## ASSIGNED TASK
Your output should be exactly the lines from the one containing "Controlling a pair" through the final line of the following data, please, with no pictures.

## DATA EXTRACT
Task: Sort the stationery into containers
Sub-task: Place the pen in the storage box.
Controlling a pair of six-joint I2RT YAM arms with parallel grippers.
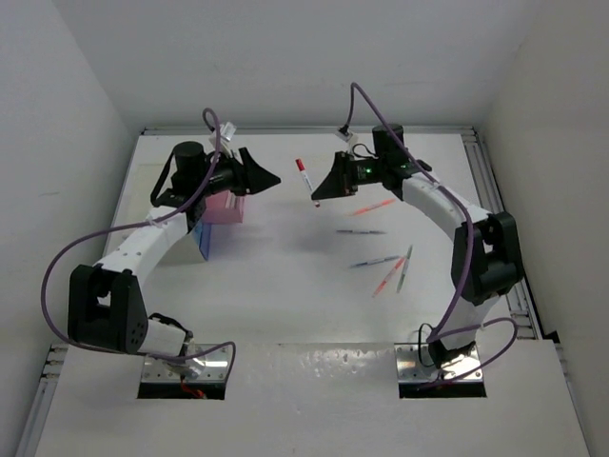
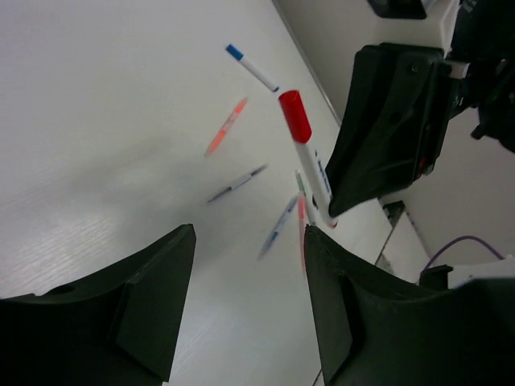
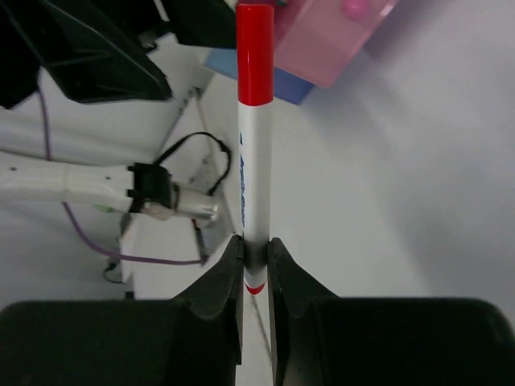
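- Nearest, the right claw is clenched on the bottom end of a red-capped marker that sticks straight out ahead of it.
- Opposite, the left claw gapes empty, with the marker just beyond its tips.
- Behind the left claw sit the pink box and the blue box.
- This is likely a handover, so the left claw should grip mid-barrel before the right lets go.
- Blue print on the barrel is unreadable.

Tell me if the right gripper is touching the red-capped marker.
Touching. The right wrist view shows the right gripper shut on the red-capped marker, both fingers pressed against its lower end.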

## COMPLETED EXERCISE
Controlling a pair of six-joint I2RT YAM arms with parallel grippers.
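- Nearest, the right claw is clenched on the bottom end of a red-capped marker that sticks straight out ahead of it.
- Opposite, the left claw gapes empty, with the marker just beyond its tips.
- Behind the left claw sit the pink box and the blue box.
- This is likely a handover, so the left claw should grip mid-barrel before the right lets go.
- Blue print on the barrel is unreadable.

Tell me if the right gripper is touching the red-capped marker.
Touching. The right wrist view shows the right gripper shut on the red-capped marker, both fingers pressed against its lower end.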

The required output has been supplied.